My athletics coach, Mr. Steel, was in charge of all team sports during my
freshman and sophomore years. A heavy-handed, red-faced and profane bullish block of
larded muscle topped by a balding, cone-shaped head, Coach Steel was scarier than the
aliens that Hollywood dreamed up for those Sci-Fi movies so often featured by drive-in
theaters on Saturday nights.
On the football field and in the gym, he utilized techniques similar to those made
infamous by those Army and Marine Corps drill sergeants who took callow lads from the
hinterlands and converted them into defenders of the red, white, and blue. “Coach,” like
those military instructors, could scream louder than Janet Leigh did in the Bates Motel
shower stall scene. Nonetheless, Coach Steel managed to teach us the rudiments of
football, basketball, and softball even though those lessons came late in the school day,
long after we had been bored to tears in the other classes he taught which included
“health and hygiene” for freshmen and “shop” for all grades.
The school’s shop area was the only place that out-noised the coach--and the
school bus, for that matter. Amid the din rising from table saws and lathes, most of his
instructions went unheard, which led to some disastrous results on a number of projects.
With student “machine operators” basically flying by the seat of their pants there were a
number accidents, some of which spilled more blood than any football scrimmages. Still
those shop classes provided some training that may have been useful to several of my
classmates who, after graduation, chose military careers.

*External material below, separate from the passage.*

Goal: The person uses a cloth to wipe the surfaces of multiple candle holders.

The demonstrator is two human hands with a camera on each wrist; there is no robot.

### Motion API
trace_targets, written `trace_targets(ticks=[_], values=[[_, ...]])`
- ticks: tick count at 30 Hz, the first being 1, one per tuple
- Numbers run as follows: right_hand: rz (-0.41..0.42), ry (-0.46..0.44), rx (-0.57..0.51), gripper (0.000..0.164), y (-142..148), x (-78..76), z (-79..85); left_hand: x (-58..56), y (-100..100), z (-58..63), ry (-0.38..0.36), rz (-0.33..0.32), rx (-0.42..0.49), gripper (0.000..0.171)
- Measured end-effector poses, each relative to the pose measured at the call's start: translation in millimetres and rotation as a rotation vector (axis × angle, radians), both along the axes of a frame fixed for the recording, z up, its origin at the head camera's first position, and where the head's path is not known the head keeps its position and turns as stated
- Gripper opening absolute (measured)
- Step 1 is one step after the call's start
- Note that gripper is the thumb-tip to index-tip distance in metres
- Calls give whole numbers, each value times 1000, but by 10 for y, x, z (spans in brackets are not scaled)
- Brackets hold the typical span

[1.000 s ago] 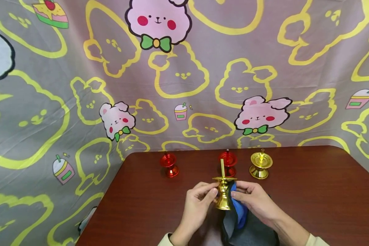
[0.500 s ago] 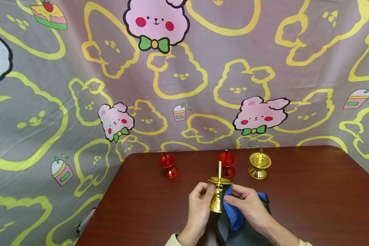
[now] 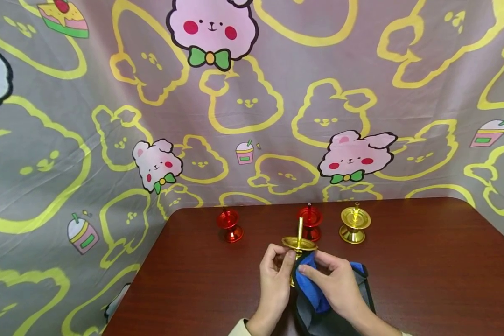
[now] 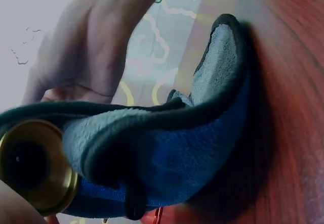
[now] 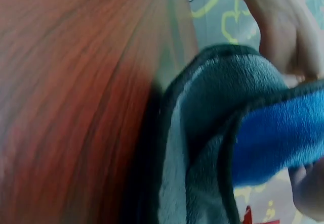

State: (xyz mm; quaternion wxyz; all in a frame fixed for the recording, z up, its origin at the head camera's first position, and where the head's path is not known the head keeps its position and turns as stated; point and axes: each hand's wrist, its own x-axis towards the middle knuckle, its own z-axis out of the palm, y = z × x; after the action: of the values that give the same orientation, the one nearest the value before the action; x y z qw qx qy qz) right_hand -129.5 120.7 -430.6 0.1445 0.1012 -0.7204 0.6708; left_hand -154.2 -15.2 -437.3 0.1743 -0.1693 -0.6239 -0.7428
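My left hand [image 3: 276,275] grips a shiny gold candle holder [image 3: 299,243] by its stem, with the dish and tall tube on top showing above the fingers. My right hand [image 3: 338,284] pinches a cloth [image 3: 312,289], blue on one face and grey on the other with dark edging, against the holder's side. Most of the stem and base is hidden behind the cloth and fingers. In the left wrist view the round hollow underside of the candle holder [image 4: 40,168] faces the camera, with the cloth [image 4: 172,153] beside it. The right wrist view shows the folded cloth [image 5: 278,133] hanging near the tabletop.
Along the back of the brown table [image 3: 185,280] stand a red candle holder [image 3: 233,233] at left, another red candle holder [image 3: 312,217] in the middle and a gold candle holder [image 3: 355,219] at right. A patterned fabric backdrop [image 3: 235,116] rises behind.
The right hand and cloth have moved left across the gold holder, covering more of its stem and base. The holder has shifted slightly left, and its dish now tilts more toward the camera.
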Motion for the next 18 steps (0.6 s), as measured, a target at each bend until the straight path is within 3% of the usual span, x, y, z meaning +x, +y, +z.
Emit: trace_targets(ticks=[5,7,9,11,14,18], values=[[-148,50,57,15,-130,28,-4,-8,35,-43,63,95,-30,7],[-115,24,33,16,-119,3,-19,-5,35,-62,77,130,-51,6],[-29,-36,-26,17,-67,-36,-27,-4,15,-69,73,135,-59,4],[71,-100,-107,24,14,-81,-44,1,-24,-62,20,95,-45,5],[197,-163,-225,37,106,-136,-81,-11,-81,-33,-121,9,9,13],[274,-176,-278,40,146,-158,-150,-30,-109,-19,-334,-54,63,22]])
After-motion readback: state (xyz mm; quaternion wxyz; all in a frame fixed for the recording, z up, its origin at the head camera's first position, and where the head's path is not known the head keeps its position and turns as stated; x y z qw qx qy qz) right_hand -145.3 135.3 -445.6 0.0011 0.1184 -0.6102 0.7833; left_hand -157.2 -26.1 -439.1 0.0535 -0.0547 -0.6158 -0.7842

Shop classes were wasted on me. My glaring lack of ability to build anything that
required the use of a saw, sander, or ruler was equaled only by my lack of skill in team
sports. This might explain my interest in the four-wheeled type of coach.
“Mack,” the regular driver of my bus was a retiree from Continental Trailways, a
major bus company that once competed with Greyhound. In Mack’s opinion, the utile
monster that he now captained would never rival the red, cream, and chrome beauties that
he had once sailed across the concrete byways between Kansas City and Denver. Still he
showered that school bus with more attention than most men give their womenfolk.
Even so, his affection for that yellow behemoth faded a bit in late May, just prior
to the end of the school year. That’s when I discovered his interest in the upcoming
Indianapolis 500. That Memorial Day classic appealed to most men in that era, but
Mack’s enthusiastic raving led me to suspect that he harbored an insane hope of someday
driving a Novi or Offenhauser Special in the 500. Still, his travel stories caused me to
forget my dreams of on-field glory, especially when Coach Steele served me up as
cannon fodder for the “A” squad. That’s when I began to dream about a trip to some
faraway land, one where a lovely lass might coach the games I really wanted to play.